In the run-up to the 2008 Beijing Olympics, the Chinese government had promised to act differently. After losing the 2000 Games to Sydney, partly because of its human rights abuses, Beijing realized it had to emphasize that hosting the Olympics would be a catalyst for internal change. Bidding for the event in early 2001, Chinese officials assured the International Olympic Committee (IOC) that the Games would help open up China. As Liu Jingmin, vice president of the Organizing Committee for the Beijing Games, declared, "By allowing Beijing to host the Games, you will help the development of human rights." In an agreement inked in 2001, Chinese officials guaranteed that the tens of thousands of reporters covering the Olympics would enjoy press freedom. China then announced its "Beijing Olympic Action Plan," a comprehensive framework that promised more legal rights for its citizens, better environmental stewardship, and significant input from the Chinese public about how the Games would be conducted. Chinese officials have continued hitting these themes: In October, Liu told reporters that the Olympic preparations have promoted human rights causes in China.
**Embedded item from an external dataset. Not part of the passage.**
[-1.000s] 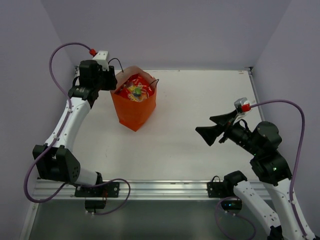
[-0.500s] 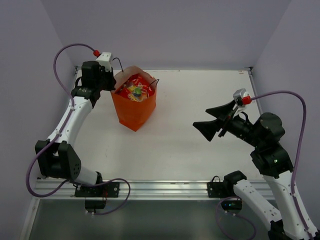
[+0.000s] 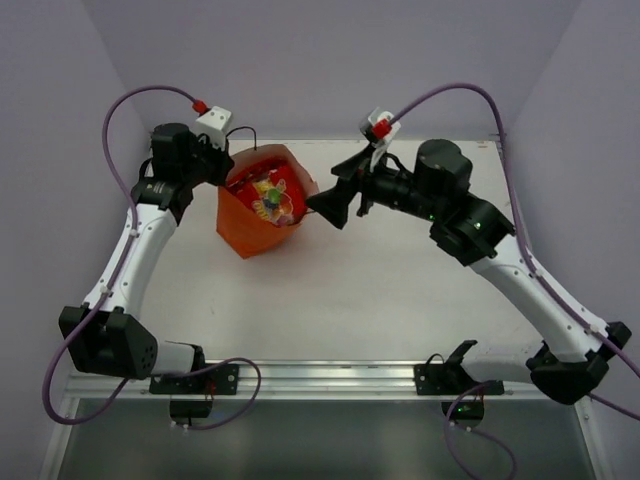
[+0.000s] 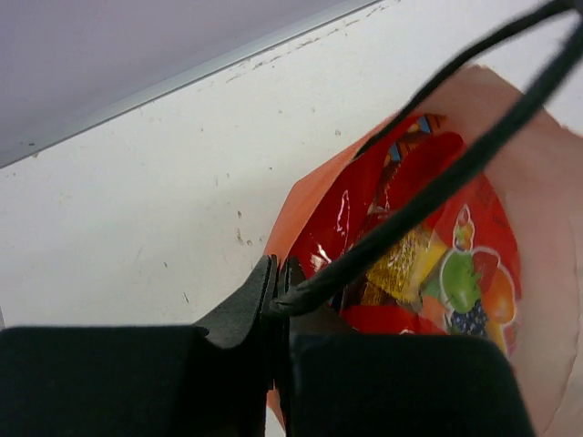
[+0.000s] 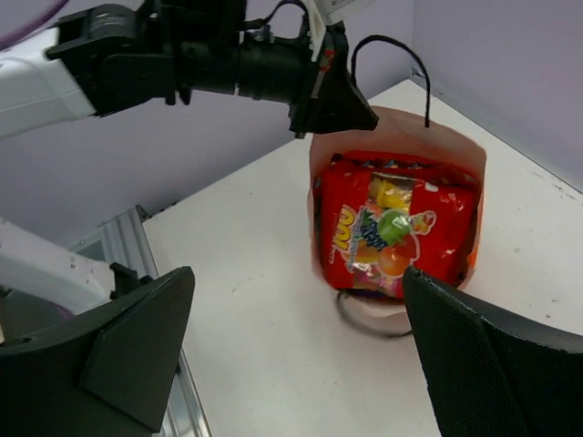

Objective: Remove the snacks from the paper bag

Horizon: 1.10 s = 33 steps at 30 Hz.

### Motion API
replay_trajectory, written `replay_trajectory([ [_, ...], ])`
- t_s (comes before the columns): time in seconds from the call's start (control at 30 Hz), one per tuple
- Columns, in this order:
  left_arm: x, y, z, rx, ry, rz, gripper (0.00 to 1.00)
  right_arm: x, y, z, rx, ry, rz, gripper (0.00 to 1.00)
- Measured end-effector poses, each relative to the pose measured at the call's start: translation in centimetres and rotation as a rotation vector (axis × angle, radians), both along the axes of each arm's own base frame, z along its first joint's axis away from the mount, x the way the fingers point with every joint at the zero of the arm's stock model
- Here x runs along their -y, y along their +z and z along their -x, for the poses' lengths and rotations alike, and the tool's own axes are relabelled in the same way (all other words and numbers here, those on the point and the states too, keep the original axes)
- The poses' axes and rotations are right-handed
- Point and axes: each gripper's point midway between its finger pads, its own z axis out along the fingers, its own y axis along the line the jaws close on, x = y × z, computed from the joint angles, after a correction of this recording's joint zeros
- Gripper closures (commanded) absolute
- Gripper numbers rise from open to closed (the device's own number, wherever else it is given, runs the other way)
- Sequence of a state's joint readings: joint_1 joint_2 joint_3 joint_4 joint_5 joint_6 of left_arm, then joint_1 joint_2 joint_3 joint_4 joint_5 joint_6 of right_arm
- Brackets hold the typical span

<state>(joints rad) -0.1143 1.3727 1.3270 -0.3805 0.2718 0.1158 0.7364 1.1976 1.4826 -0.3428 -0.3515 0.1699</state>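
Left gripper (image 3: 222, 166): clenched on one thin dark handle loop (image 4: 437, 182) of the paper bag (image 3: 250, 232). In the left wrist view the wire sits pinched between both fingers (image 4: 246, 305), with no gap showing. I'm at the bag's back-left rim.

Paper bag: orange, on the back-left part of the table (image 3: 400, 280), mouth wide open. It looks tipped toward my right side; the right wrist camera sees straight into the opening. The second handle loop (image 5: 393, 41) stands free above the far rim, with nothing on it.

Snacks: all still inside the bag. The red packet (image 3: 268, 195) with fruit/candy print lies on top and fills most of the mouth, print side up. There's some gold foil (image 4: 401, 269) tucked beside it, plus a bit of darker wrapper at the far edge; I can't tell which packets those are.

Right gripper (image 3: 336, 190): released, fingers spread wide, holding nothing. It's pointed at the bag mouth from the right. In the top view the lower fingertip (image 3: 318, 205) is just beside the bag's right rim; I can't tell if it's touching. In the right wrist view the bag sits between my two fingers, beyond their tips.
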Motion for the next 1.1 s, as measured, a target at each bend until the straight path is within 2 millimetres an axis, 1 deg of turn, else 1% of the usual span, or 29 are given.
replay_trajectory([
  [0.13,0.6,0.9,1.2,0.036,-0.035,-0.016,1.00,-3.2,-0.6,-2.8,-0.028,-0.045,0.018,0.04],
  [0.23,1.6,1.0,2.6,0.057,-0.058,-0.028,1.00,-5.3,-2.0,-4.4,-0.084,-0.090,0.027,0.05],
  [0.3,2.3,0.9,3.7,0.067,-0.068,-0.033,1.00,-6.9,-3.6,-5.1,-0.139,-0.112,0.035,0.06],
  [0.43,3.2,0.7,5.5,0.074,-0.068,-0.033,1.00,-10.0,-7.9,-5.3,-0.250,-0.135,0.076,0.07],
  [0.5,3.5,0.6,6.0,0.069,-0.059,-0.027,1.00,-11.3,-9.8,-4.9,-0.293,-0.143,0.099,0.07],
  [0.57,3.6,0.6,6.1,0.063,-0.048,-0.017,1.00,-12.3,-11.3,-4.6,-0.329,-0.168,0.109,0.07],
  [0.67,3.6,0.6,6.1,0.053,-0.029,0.002,1.00,-13.1,-13.1,-4.4,-0.391,-0.220,0.113,0.08],
  [0.83,3.9,0.5,6.4,0.024,-0.003,0.053,1.00,-13.2,-15.8,-6.2,-0.477,-0.355,0.102,0.09],
  [0.97,4.0,0.4,6.6,0.007,0.007,0.078,1.00,-12.9,-17.1,-7.0,-0.524,-0.422,0.090,0.12],
  [1.1,4.0,0.4,6.6,0.000,0.019,0.091,1.00,-12.7,-17.9,-6.9,-0.567,-0.454,0.078,0.14],
])
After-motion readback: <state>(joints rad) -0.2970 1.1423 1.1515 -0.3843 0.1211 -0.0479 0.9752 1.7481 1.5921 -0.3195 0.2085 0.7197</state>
Given China's promises, over the past five years politicians, activists, and many reporters have created a meta-narrative for the Beijing Olympics: With prestige on the line, and the international press descending on Beijing, China simply would have to improve. The Olympics offers China "an enormous opportunity to change world perceptions and implement significant reforms," said Senator John Kerry after Beijing won the bid. "[T]he Olympic Games will have definitely a positive, lasting effect on the Chinese society," echoed IOC president Jacques Rogge. Environmentalists, too, took up this refrain, arguing that, because China did not want the world seeing Beijing's horrific pollution, it would embark on a rapid campaign to clean up the capital before the Olympics, a campaign that would spill over and spark environmental concerns across China. And, in the past year, as activists have realized that China is becoming a global power, campaigns for Darfur, Burma, Tibet, and other hotspots where Beijing has influence have jumped aboard the Olympic wagon. Through the "Genocide Olympics" campaign, Darfur activists abroad have drawn attention to China's relationship with the government of Sudan, where Beijing is the major investor and diplomatic protector. In the wake of the brutal crackdown in Burma, some campaigners have attempted to link that uprising to China's influence in the country, with The Washington Post titling the 2008 Games the "Saffron Olympics." Even anti-tobacco activists took hope: Beijing had promised a smoke- free Olympics, and smoking opponents believed the Games might boost the anti- tobacco movement in China, a country where over 35 percent of adults light up.
All these activists saw the Olympics as much more than just two-and-a-half weeks of running, jumping, and throwing. Which is why Gao Zhisheng stepped forward again last fall. In an open letter published in September, he warned, "Today, as we approach the Beijing Olympic Games, I ask you to pay attention to the ongoing human rights disaster in China, and wish you to forward my appeal to the whole world." Gao didn't have to wait long for his answer from the government. On September 22, he was secretly rearrested. Apparently, the activists were right: The Olympics are indeed changing China--for the worse.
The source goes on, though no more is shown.